Pas que de la science-fiction
Qui décidera de la technologie à appliquer? Qui se verra confier la responsabilité politique et le contrôle technique? Et qui sera appelé à rendre des comptes en cas d’effets collatéraux imprévus? Ce sont quelques-unes des interrogations soulevées par la géo-ingénierie qui, contrairement aux techniques utilisées pour la pluie artificielle, a des effets planétaires à long terme.
«Il existe le risque que quelqu’un applique la géo-ingénierie sans contrôle international, ce qui nous préoccupe beaucoup, a confié Franz Perrez à Climate Home NewsLien externe. Certains sont déjà en train d’expérimenter la GRS et la recherche scientifique avance. Nous ne pouvons plus fermer les yeux et nous dire qu’il s’agit seulement de science-fiction.»

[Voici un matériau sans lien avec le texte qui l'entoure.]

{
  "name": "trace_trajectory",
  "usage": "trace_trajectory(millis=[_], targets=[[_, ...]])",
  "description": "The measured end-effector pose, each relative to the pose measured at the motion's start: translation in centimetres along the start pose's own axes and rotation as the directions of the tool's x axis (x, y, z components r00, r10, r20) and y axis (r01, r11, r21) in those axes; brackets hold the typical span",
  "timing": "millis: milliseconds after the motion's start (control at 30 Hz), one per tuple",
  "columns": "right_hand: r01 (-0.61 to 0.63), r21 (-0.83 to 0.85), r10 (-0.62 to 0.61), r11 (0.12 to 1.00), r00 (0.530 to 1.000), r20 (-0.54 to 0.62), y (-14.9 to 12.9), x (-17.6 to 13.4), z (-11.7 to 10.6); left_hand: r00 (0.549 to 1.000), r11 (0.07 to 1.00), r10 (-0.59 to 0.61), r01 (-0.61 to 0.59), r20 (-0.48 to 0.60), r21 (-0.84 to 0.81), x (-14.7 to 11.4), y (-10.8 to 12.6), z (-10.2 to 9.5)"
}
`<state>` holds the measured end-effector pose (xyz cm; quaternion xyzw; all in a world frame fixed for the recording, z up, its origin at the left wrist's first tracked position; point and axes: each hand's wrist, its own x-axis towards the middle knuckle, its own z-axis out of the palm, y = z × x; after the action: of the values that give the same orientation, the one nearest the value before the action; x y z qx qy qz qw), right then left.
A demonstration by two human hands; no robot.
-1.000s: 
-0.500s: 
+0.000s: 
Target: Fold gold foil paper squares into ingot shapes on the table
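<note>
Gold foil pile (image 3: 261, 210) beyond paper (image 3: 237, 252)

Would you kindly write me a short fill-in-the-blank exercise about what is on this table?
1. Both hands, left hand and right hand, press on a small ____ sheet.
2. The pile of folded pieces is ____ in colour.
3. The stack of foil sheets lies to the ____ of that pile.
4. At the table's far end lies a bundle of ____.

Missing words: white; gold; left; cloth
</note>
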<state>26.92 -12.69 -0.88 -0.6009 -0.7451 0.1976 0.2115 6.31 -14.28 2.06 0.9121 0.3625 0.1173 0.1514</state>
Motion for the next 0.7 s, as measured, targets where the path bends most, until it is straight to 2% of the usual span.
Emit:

Modifier le temps et le climat, quelques idées
1877: un chercheur américain propose de modifier la direction du courant océanique Kuroshio à travers le détroit de Béring. Le but: augmenter les températures de l’Arctique d’environ 15° C.
1929: un physicien allemand suggère d’installer des miroirs géants sur une station spatiale pour concentrer le rayonnement solaire sur la surface terrestre et rendre l’extrême nord de la Planète habitable.
1945: pour le directeur de l’Unesco, l’explosion de bombes atomiques sur les régions polaires provoquerait une augmentation de la température de l’océan arctique et un réchauffement du climat dans les zones tempérées septentrionales.
1967-1972: pendant la Guerre du Vietnam, l’armée américaine ensemence les nuages avec de l’iodure d’argent pour prolonger la saison des moussons.
1989: un climatologue américain estime qu’on pourrait réfléchir 2% de la lumière solaire avec un bouclier spatial situé dans l’orbite terrestre.
2006: un chimiste néerlandais propose d’émettre des particules de souffre dans l’atmosphère pour absorber une partie des rayons solaires et faire baisser la température de la Terre.
2010: des chercheurs de l’Université de Genève parviennent à créer de la pluie artificielle grâce à un laser capable de condenser les gouttes d’eau dans l’atmosphère.